Puigdemont salió pero, como decíamos, salió como un segundón o como la doña Paca de Miguel Caiceo, para pasar la mopa. Su figura se disolvía entre ese largo argumentario indepe con toque de filete empanado que tenía el día, y entre todos los que hay para repartirse la gloria, la historia, los moratones y las pequeñas victorias. La verdad es que, de todas esas pequeñas victorias, ninguna es de Puigdemont. Su llamada a la lucha definitiva sonaba a grito de ahogado. El acto fue, en fin, más grande que Puigdemont. Fue el acto de una religión en la que queda esa masa que aún cree en santos fluorescentes de mesilla, y ante la que un líder o fundador lejano y cardenalicio intenta conservar su culto personalista como única manera de permanecer en política. Pero el panteón de mártires, llagados y estarletes está abarrotado y no le dejan ser a la vez Shakira y papa de papel del Palmar de Troya. Cantaron todos, al final, un himno catalán ventoso, aborrascado y premonitorio de muchas guerras. Perpiñán volvía a ser luego un sitio con más mito que chicha, como lo de la mantequilla de Brando, y Puigdemont se fue como deseando regresar a la silenciosa e incondicional fidelidad de sus muñecas, desconchadas de besitos y de rayos de persiana echada.

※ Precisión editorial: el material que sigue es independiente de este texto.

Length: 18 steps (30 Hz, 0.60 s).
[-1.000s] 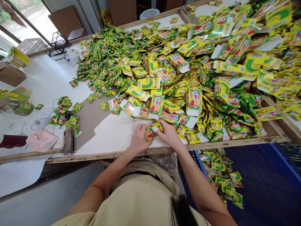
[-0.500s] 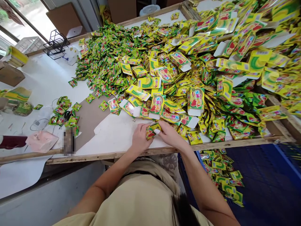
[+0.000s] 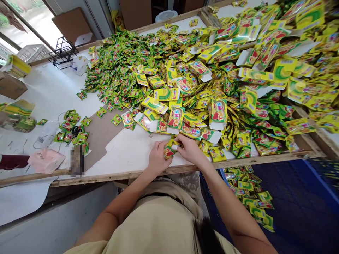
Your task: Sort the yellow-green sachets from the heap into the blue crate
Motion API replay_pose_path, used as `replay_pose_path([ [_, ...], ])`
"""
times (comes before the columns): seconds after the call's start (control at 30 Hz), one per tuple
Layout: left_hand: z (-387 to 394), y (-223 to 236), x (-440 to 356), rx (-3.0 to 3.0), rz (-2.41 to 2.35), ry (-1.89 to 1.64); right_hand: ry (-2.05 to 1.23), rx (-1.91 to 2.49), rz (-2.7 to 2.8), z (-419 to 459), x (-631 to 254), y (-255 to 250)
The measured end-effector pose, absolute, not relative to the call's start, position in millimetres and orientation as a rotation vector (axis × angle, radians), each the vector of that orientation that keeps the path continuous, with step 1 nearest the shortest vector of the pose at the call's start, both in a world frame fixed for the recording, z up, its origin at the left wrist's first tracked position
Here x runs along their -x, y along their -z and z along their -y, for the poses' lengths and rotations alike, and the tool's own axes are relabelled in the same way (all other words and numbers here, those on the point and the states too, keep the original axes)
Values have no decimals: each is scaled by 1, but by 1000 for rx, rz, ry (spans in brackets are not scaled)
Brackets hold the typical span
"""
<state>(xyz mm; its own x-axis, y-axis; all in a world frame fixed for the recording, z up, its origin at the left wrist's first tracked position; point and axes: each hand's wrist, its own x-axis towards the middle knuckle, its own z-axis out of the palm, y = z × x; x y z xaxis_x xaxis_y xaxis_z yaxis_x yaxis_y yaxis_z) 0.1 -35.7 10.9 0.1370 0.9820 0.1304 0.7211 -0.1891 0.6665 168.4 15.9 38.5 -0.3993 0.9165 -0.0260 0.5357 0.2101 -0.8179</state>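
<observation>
At the front edge of the table, both hands hold a small yellow-green printed box (image 3: 168, 151) between them. My left hand (image 3: 158, 157) is closed around its left side. From the right, my right hand (image 3: 190, 150) pinches it at the upper corner, thumb and fingers together. Something white shows at the right thumb; whether it is a box flap or a thumb covering I cannot tell. Just beyond the hands lie several similar boxes marked TWINS (image 3: 175, 119), some with white flaps standing open. Yellow sachets (image 3: 217, 154) lie right of my right hand.
A large heap of green sachets (image 3: 119, 67) covers the back of the table. Black scissors (image 3: 76, 131), a pink packet (image 3: 45, 160) and a clear jar (image 3: 18, 121) are at left. A wooden rim (image 3: 111, 177) runs along the front. Below right, a blue crate (image 3: 296, 197) holds packets.
The box has turned slightly in the hands, and my right fingers have shifted on its upper end. The whole view has moved a little.
</observation>
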Motion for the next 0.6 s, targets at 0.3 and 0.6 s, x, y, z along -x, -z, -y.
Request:
replay_pose_path([
  [0.3,15,-23,12,-1382,-1276,-622,-1057,1212,1812,-17,-177,-28],
  [0.6,14,-6,11,-957,-1142,-612,-1090,1200,2078,-17,-171,-40],
])
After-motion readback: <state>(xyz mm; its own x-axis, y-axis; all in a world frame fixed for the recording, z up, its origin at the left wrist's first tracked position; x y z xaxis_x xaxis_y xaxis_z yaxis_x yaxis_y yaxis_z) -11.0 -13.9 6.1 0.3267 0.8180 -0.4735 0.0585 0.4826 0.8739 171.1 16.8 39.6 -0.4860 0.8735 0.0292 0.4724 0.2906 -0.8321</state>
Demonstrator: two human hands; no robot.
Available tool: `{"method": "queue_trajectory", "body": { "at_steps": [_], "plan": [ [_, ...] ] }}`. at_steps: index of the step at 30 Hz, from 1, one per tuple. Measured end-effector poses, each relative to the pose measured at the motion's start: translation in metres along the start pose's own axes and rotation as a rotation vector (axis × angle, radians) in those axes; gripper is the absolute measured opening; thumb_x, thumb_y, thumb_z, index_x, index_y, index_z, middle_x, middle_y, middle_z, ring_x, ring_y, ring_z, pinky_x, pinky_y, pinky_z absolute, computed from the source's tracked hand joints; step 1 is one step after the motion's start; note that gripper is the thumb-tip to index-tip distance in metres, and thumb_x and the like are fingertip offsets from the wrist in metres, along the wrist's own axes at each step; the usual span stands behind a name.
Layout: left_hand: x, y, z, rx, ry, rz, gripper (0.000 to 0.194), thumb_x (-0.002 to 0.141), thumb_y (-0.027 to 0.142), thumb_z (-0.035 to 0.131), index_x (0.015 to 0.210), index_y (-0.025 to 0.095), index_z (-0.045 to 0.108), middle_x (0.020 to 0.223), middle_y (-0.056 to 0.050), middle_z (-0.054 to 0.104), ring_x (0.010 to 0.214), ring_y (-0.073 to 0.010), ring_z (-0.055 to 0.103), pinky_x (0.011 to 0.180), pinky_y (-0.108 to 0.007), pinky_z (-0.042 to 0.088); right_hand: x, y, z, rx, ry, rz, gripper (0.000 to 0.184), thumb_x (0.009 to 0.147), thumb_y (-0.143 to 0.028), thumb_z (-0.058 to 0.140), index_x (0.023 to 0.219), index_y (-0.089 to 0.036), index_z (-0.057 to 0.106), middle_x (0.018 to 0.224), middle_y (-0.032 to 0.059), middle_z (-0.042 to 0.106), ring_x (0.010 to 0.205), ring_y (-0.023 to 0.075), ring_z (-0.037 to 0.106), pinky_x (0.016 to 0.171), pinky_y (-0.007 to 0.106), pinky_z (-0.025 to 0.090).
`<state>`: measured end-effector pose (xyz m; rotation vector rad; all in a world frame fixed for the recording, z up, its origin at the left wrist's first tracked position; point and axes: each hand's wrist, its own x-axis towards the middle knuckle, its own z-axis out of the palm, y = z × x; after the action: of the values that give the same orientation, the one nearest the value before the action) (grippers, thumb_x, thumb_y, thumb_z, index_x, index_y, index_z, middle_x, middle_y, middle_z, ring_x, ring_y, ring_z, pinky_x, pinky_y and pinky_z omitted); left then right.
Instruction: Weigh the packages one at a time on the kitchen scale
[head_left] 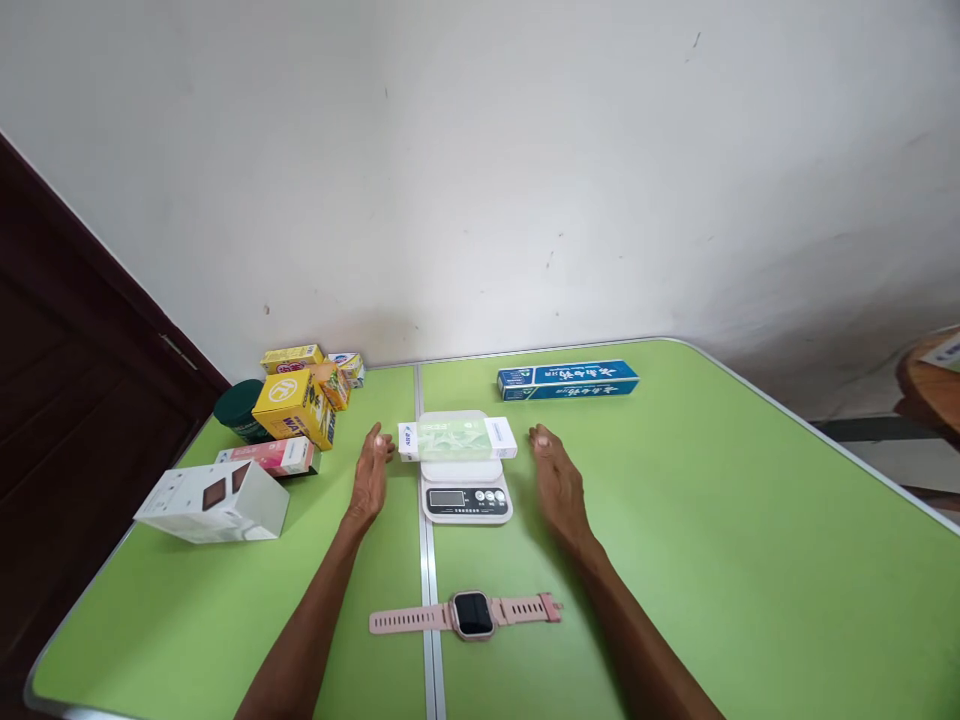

A Perpiñán fue mucho la gente a ver a Marlon Brando untar la mantequilla, o sea, a hacerse la pajilla de la libertad, o a creerse que la libertad era como una pajilla. Una vez que el independentismo catalán se ha instalado en el autoerotismo de soga y fusta, ir a Perpiñán no significaba volver al antifranquismo de estación, ni a las estribaciones de la patria del pastor que regresa de la mili o del médico, sino al templo melancólico del alivio solitario. Brando parecía en aquella película más un pervertido de muñecas que de jovencitas, y la verdad es que Puigdemont tiene ya algo de señor que se ha encerrado a vivir con muñecas, como López Vázquez en aquella inquietante frikada que hizo una vez, No es bueno que el hombre esté solo.